Polarisation grandissante des fronts
Chez les vert'libéraux, en revanche, la rupture avec les militants du climat est consommée. Fraîchement élu président des vert'libéraux genevois, Aurélien Barakat déplore une polarisation grandissante des fronts: «Ces actions contribuent à braquer la population alors qu'on devrait être en train de l'accompagner, de la convaincre de la réalité scientifique qui justifie une action rapide», souligne-t-il, affirmant que cette tendance complique le travail politique. «Certaines personnes qui pourraient être sensibles à la cause se lassent et sont moins réceptives.» Le risque d'amalgame inquiète par ailleurs son collègue de parti Yves Herren, ancien Vert. «Les écolos, on est tous mis dans le même panier et même si nous ne pratiquons pas l'activisme radical, j'ai peur qu'à la fin tout le monde paye l'addition.»
Dans ce débat, le rôle des médias est aussi interrogé. A travers leurs actions, les militants obtiennent une immense visibilité médiatique, on l'a vu encore une fois lors des élections genevoises où un activiste s'est collé la main sur le plateau de la chaîne Léman Bleu. La séquence a fait le tour du monde. «On a plus d'écho en s'attachant à un avion qu'en rédigeant un règlement sur l'énergie», observe le conseiller d'Etat vert Antonio Hodgers avec une pointe d'ironie. Auteur d'un livre prônant l'écologie par l'espoir et non le catastrophisme, il juge que si le militantisme soulève le problème, un parti se doit d'apporter des solutions. A ses yeux, la question n'est pas tellement de savoir si Les Vert·e·s vont reculer cet automne, mais plutôt de comprendre pourquoi ils ne progressent pas plus vite. «C'est là qu'entre en scène l'importance du récit pour convaincre la population.»
«Un certain malaise»
L'activisme climatique va-t-il élargir la base électorale des Vert·e·s ou au contraire avoir un effet repoussoir? Difficile de répondre à cette question, reconnaît Andrea Pilotti, politologue à l'Université de Lausanne. «On voit surtout à quel point ces situations sont utilisées par les opposants pour faire endosser la faute aux Vert·e·s», souligne-t-il, estimant qu'à moyen terme, ces actions pourraient leur créer des problèmes. «Issus en partie d'un mouvement contestataire à l'origine, Les Vert·e·s se sont institutionnalisés, occupent des fonctions exécutives et ces actions provoquent chez eux un certain malaise, ils ne savent pas toujours comment se positionner», analyse-t-il.
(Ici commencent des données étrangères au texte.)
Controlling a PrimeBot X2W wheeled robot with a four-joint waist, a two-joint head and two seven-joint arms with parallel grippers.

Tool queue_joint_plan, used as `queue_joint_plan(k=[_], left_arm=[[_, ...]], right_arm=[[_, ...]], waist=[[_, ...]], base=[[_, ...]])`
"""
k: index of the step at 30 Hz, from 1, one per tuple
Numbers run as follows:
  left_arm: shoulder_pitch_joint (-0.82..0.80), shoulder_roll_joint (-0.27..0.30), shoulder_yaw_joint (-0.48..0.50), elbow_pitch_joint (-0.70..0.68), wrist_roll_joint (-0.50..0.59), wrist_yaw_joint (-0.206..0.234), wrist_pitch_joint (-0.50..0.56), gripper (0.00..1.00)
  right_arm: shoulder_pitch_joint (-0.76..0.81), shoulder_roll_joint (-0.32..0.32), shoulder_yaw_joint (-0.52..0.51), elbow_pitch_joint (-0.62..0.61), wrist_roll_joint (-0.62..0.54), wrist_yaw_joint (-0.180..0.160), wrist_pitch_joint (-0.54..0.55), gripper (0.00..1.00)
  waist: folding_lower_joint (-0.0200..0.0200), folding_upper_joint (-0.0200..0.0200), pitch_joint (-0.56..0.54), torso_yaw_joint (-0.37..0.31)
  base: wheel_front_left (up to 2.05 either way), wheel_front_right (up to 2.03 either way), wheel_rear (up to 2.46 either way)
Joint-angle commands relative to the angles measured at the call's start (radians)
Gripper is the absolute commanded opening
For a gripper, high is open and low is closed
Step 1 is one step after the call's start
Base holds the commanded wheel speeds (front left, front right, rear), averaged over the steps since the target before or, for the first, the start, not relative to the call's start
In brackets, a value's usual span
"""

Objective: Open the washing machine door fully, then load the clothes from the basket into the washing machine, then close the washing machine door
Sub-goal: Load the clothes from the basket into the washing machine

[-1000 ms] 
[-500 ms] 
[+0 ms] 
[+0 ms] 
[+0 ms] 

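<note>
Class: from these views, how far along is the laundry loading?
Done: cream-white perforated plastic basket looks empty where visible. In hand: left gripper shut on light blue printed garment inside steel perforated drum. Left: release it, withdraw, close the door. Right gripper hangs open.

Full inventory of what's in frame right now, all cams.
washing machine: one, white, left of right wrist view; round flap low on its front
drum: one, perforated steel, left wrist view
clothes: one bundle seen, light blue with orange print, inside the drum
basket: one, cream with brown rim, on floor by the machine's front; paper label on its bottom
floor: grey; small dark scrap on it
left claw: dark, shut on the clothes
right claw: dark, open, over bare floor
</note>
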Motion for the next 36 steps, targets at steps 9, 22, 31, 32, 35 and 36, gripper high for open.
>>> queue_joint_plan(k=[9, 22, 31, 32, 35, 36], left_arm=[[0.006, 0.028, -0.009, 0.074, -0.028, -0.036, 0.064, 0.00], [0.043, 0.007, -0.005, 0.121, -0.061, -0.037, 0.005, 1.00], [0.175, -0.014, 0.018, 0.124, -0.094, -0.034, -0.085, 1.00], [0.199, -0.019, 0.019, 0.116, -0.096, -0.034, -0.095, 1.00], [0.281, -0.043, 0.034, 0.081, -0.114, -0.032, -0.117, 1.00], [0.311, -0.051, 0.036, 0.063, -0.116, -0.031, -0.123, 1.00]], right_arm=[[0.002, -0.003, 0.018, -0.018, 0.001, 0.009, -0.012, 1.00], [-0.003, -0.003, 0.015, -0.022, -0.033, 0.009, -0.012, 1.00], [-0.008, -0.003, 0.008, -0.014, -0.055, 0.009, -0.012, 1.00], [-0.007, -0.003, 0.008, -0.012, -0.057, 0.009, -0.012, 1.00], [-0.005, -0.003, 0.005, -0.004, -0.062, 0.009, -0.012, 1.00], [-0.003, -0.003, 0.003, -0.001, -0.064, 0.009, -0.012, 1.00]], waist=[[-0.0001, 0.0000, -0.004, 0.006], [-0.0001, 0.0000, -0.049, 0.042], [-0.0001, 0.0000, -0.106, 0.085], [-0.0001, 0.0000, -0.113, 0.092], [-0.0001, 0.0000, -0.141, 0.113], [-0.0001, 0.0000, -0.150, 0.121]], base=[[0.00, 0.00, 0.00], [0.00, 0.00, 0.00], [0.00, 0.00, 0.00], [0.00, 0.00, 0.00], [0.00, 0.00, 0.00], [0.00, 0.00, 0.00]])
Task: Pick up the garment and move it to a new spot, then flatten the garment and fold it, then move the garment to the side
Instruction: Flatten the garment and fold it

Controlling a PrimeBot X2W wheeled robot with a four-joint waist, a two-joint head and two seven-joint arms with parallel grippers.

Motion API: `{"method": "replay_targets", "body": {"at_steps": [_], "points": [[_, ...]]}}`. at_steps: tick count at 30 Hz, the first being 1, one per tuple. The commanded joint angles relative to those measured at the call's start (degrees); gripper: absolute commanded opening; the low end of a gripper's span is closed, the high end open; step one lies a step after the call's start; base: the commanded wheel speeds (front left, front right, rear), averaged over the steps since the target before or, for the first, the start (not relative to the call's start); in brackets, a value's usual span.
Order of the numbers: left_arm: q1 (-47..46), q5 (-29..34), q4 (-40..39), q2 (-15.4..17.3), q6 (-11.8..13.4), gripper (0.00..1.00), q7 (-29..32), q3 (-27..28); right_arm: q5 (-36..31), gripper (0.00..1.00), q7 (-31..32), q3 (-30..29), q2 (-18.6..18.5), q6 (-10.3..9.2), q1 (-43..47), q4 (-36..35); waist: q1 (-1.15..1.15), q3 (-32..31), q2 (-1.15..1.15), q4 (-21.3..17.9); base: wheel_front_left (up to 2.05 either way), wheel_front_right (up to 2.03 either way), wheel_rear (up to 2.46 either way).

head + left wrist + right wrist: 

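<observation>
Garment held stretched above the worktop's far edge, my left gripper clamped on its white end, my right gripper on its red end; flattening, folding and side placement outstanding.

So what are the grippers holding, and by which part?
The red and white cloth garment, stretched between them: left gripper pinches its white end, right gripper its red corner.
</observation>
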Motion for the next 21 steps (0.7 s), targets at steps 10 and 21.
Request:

En cette année électorale, le climat n'est pas l'élément phare de la campagne. Les Vert·e·s ont-ils du souci à se faire? «Il est probable qu'ils aient atteint pour le moment la partie haute de leur potentiel, contrairement aux vert'libéraux qui ont des perspectives de croissance plus élevées à court terme», estime Andrea Pilotti. De fait, le climat n'est désormais plus l'apanage des Vert·e·s. Tous les partis ont en effet intégré, à des échelles très variables, cette thématique dans leur programme.
S'il ne nie pas l'existence d'un risque de lassitude, Marco Giugni, professeur en science politique à l'Université de Genève et spécialiste des mouvements sociaux, se montre plus optimiste. «Les actions musclées ont parfois la capacité de mettre des thématiques à l'agenda de manière frontale», souligne-t-il, évoquant un possible effet positif de cette radicalité. «Dans les mouvements à deux voies, l'une institutionnelle, l'autre plus militante, les actions coups de poing peuvent profiter à l'aile la plus modérée. Face aux activistes, Les Vert·e·s apparaissent comme des interlocuteurs crédibles.» Verdict le 22 octobre.